EXERCISE PROMPT –
Output only the lines below from the one containing "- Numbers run" to the one containing "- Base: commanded", exactly as written, both ends kept.

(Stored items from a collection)
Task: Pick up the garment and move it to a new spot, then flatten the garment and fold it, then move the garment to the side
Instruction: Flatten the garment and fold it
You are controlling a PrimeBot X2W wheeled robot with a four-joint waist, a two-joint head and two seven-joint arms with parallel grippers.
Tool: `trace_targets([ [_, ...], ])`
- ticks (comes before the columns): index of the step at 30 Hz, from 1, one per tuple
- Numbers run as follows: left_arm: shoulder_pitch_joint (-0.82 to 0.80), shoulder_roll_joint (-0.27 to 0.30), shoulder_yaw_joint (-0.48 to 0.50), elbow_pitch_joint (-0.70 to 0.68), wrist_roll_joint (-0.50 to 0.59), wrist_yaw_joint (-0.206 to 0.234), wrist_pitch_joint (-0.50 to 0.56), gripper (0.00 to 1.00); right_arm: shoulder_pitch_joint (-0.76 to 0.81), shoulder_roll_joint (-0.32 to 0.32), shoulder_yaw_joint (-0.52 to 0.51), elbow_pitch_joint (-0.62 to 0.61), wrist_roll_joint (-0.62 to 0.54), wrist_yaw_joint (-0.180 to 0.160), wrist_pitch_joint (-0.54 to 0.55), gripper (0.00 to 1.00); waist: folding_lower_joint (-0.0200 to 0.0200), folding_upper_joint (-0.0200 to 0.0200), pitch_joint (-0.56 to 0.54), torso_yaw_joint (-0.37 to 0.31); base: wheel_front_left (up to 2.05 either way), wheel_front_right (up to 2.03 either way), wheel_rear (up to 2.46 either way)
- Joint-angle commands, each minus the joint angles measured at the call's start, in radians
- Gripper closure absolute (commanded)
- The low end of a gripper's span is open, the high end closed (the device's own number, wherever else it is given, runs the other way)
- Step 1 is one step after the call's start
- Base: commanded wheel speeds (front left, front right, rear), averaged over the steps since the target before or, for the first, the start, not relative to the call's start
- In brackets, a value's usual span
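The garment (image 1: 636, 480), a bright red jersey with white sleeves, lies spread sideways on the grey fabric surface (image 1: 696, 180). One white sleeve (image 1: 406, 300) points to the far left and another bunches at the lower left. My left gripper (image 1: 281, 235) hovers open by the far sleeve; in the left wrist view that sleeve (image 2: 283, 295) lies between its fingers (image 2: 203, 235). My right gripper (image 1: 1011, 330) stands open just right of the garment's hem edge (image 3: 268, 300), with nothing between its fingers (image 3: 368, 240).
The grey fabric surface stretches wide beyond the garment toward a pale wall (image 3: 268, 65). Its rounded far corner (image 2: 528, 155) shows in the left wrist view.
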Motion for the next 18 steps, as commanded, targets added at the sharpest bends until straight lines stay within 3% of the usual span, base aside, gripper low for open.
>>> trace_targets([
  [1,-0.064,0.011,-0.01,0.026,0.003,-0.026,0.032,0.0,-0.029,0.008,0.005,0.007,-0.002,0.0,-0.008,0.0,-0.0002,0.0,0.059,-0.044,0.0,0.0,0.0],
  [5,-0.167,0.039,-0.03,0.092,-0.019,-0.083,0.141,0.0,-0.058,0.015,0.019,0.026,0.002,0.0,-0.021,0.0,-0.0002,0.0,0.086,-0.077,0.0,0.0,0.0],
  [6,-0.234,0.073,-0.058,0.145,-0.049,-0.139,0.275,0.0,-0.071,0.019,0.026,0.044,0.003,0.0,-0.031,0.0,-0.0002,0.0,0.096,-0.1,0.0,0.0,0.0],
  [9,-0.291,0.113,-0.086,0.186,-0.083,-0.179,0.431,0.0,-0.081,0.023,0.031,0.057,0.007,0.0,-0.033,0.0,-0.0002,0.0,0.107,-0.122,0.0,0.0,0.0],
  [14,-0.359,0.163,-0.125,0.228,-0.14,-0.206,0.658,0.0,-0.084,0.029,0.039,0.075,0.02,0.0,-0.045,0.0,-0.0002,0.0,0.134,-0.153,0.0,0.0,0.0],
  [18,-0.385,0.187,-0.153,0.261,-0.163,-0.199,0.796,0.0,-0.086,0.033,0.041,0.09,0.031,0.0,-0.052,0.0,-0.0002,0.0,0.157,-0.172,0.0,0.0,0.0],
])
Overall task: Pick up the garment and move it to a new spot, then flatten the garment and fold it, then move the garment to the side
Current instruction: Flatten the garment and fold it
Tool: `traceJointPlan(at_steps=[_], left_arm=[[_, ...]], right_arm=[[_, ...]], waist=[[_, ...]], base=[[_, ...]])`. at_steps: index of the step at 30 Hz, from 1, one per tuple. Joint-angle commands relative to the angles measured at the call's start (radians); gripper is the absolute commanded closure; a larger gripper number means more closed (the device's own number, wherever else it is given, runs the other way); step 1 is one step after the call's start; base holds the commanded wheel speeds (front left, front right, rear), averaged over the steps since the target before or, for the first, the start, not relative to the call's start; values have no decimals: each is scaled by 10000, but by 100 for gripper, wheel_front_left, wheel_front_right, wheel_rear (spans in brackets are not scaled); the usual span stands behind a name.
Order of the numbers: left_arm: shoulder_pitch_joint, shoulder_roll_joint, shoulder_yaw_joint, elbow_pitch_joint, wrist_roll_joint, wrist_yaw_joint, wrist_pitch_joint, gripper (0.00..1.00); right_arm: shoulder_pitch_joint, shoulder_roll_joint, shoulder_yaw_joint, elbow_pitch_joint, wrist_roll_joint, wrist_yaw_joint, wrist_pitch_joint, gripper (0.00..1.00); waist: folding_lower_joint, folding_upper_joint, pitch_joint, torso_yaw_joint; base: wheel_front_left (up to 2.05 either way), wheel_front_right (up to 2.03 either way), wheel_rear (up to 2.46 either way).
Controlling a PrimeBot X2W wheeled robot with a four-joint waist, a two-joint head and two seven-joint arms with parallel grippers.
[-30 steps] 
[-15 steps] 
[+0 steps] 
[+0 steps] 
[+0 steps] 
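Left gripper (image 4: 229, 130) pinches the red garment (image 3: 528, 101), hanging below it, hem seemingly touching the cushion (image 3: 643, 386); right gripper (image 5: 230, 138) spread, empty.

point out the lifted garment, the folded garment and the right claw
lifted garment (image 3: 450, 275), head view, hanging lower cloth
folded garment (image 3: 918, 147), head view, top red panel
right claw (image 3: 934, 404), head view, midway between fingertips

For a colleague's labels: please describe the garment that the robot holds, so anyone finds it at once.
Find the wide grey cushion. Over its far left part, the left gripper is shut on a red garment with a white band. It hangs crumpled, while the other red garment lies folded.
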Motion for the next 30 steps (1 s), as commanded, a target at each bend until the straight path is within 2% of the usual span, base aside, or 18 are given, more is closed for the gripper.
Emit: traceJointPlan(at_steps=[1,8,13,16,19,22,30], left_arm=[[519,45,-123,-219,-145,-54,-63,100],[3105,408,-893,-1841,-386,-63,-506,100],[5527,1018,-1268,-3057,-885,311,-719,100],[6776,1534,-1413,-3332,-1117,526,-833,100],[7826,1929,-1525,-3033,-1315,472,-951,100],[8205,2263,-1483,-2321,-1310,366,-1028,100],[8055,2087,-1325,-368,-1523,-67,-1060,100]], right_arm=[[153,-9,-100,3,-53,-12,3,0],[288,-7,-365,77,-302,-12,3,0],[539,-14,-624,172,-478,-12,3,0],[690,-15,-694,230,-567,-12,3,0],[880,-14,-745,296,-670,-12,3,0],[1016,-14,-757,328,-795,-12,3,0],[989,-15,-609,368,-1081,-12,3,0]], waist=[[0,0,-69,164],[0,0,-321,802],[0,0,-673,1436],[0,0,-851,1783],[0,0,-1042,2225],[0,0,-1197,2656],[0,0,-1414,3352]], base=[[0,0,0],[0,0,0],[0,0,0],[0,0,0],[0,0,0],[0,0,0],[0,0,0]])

RESPONSE BOX –
- Numbers run as follows: left_arm: shoulder_pitch_joint (-0.82 to 0.80), shoulder_roll_joint (-0.27 to 0.30), shoulder_yaw_joint (-0.48 to 0.50), elbow_pitch_joint (-0.70 to 0.68), wrist_roll_joint (-0.50 to 0.59), wrist_yaw_joint (-0.206 to 0.234), wrist_pitch_joint (-0.50 to 0.56), gripper (0.00 to 1.00); right_arm: shoulder_pitch_joint (-0.76 to 0.81), shoulder_roll_joint (-0.32 to 0.32), shoulder_yaw_joint (-0.52 to 0.51), elbow_pitch_joint (-0.62 to 0.61), wrist_roll_joint (-0.62 to 0.54), wrist_yaw_joint (-0.180 to 0.160), wrist_pitch_joint (-0.54 to 0.55), gripper (0.00 to 1.00); waist: folding_lower_joint (-0.0200 to 0.0200), folding_upper_joint (-0.0200 to 0.0200), pitch_joint (-0.56 to 0.54), torso_yaw_joint (-0.37 to 0.31); base: wheel_front_left (up to 2.05 either way), wheel_front_right (up to 2.03 either way), wheel_rear (up to 2.46 either way)
- Joint-angle commands, each minus the joint angles measured at the call's start, in radians
- Gripper closure absolute (commanded)
- The low end of a gripper's span is open, the high end closed (the device's own number, wherever else it is given, runs the other way)
- Step 1 is one step after the call's start
- Base: commanded wheel speeds (front left, front right, rear), averaged over the steps since the target before or, for the first, the start, not relative to the call's start

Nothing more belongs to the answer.